Gregor Heinrich wrote:
Hi Peter.No, it must be 0.1 :-) It wasn't too bad for a first hack, though *g*
Docco is a great tool which I have been using since you posted your first announcement (version 1.0, that is). Beside the things you mention in you
Sounds interesting. We will be busy with other things for a month or two, afterwards we will probably do some experiments with extending Docco towards LSA and similar technologies (main idea is guessing good keywords to refine the query -- which is a bit different if you are happy with overspecified queries). If you have some particular ideas we can discuss them on [EMAIL PROTECTED] Combining the current Docco approach with conceptual scaling could be interesting -- if that is what you mean. It would be a bit off-topic here, so let's put this on our list.mail I also generally think it's a great idea to using formal concept analysis with Lucene. I would be interested to explore the idea also for more structured data (maybe include fields and even hierarchies).
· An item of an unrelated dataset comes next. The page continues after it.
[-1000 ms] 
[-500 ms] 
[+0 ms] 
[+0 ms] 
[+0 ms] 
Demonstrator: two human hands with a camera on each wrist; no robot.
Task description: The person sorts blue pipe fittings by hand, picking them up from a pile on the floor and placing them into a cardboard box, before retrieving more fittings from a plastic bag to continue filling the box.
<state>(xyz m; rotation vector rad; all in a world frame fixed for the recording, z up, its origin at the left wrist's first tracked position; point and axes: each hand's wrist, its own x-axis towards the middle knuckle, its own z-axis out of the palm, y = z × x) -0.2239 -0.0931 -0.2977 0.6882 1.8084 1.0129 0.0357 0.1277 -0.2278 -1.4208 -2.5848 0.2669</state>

The question for this list was more if someone is interested in turning the indexing and index managements bits into a separate project. I'd love to see it used by a broader audience and I think it would make getting started with Lucene a bit easier for some people -- at least if we add a little JavaDoc in form of package.htmls and class descriptions. And there are not that many classes, so that shouldn't be too much pain.
Hey -- it is Open Source and voluntary. You commit as much time as you want ;-) Not that that couldn't be a problem -- at least I tend to try too many things at once.
Apart from this, if I had an idea of the time commitments connected, I would definitely consider to join.
If you are interested in more Docco-specific things, just post your ideas on our mailing list. That's usually a good start to get involved. And I am academic enough to always find the time to discuss things -- doing them is the hard bit :-) Once I understand what exactly you want to do I can probably give you a reasonable estimate of the effort involved.
Cheers, Peter
Best,
Gregor
-----Original Message----- From: Peter Becker [mailto:[EMAIL PROTECTED] Sent: Tuesday, September 02, 2003 1:52 PM To: Lucene Users List Subject: ANN: Docco 0.2 / contribution offer
Hi all,
we finally finished the 0.2 release of our little personal document management tool based on Lucene:
http://tockit.sourceforge.net/docco/index.html
This might be interesting for some readers of this list since its source contains some infrastructure for document handlers and index management. The document handlers are written with a very simple API, which just asks the implementation to fill a structure with the information retrieved from a URL. It is similar to the Ant task in the Lucene sandbox, but it separates the information collection and the actual indexing, i.e. all the decisions what should be stored and what shouldn't.
The program comes with implementations for plain text, HTML (based on Swing), XML (based on JAXP) and Open Office (using ZipStreams/SAX). We wrote plugins for POI, PDFbox and Multivalent. The latter is unfortunately a wild hack since Multivalent is the worst Java code I've seen. Literally. Bad C written in Java. The tool would be nice to use, but catching exceptions in little helper classes to do a System.exit is just insane. And that is just one of the problems -- we had to do some bad hacks to fix these issues. The other implementations should be fine, although they need some more testing.
The source (including all required libs) of the program is available via Sourceforge's CVS:
http://sourceforge.net/cvs/?group_id=37081
The module in question is called "docco". A current snapshot of only the source is here:
http://tockit.sourceforge.net/docco/source20030902.zip (~100kb)
The relevant packages are:
org.tockit.docco.documenthandler: the documenthandler interface and implementations org.tockit.docco.filefilter: some code to pick document handlers via file extensions or regexps org.tockit.docco.index: the model/static bits of the index management org.tockit.docco.indexer: the dynamic aspects of the index management: runnable, framework for handlers
The index management is probably not optimal, I strongly suspect that an expert could tweak it. But the structure should be ok.
We would be happy to contribute this code to the Lucene sandbox if there is interest. Or to turn it into a project of its own, we don't think it should be hidden in our more specific program. It should be easy to merge it with the Ant task and we are happy to give a hand if wanted. Adding some documentation would be easy, too -- at the moment the code is still more for ourself, but it should be very readable by itself. We require JDK 1.4, but this can be reduced by moving some more document handlers into plugins.
Anyone interested in joining into maintaining this code? Any feedback is welcome.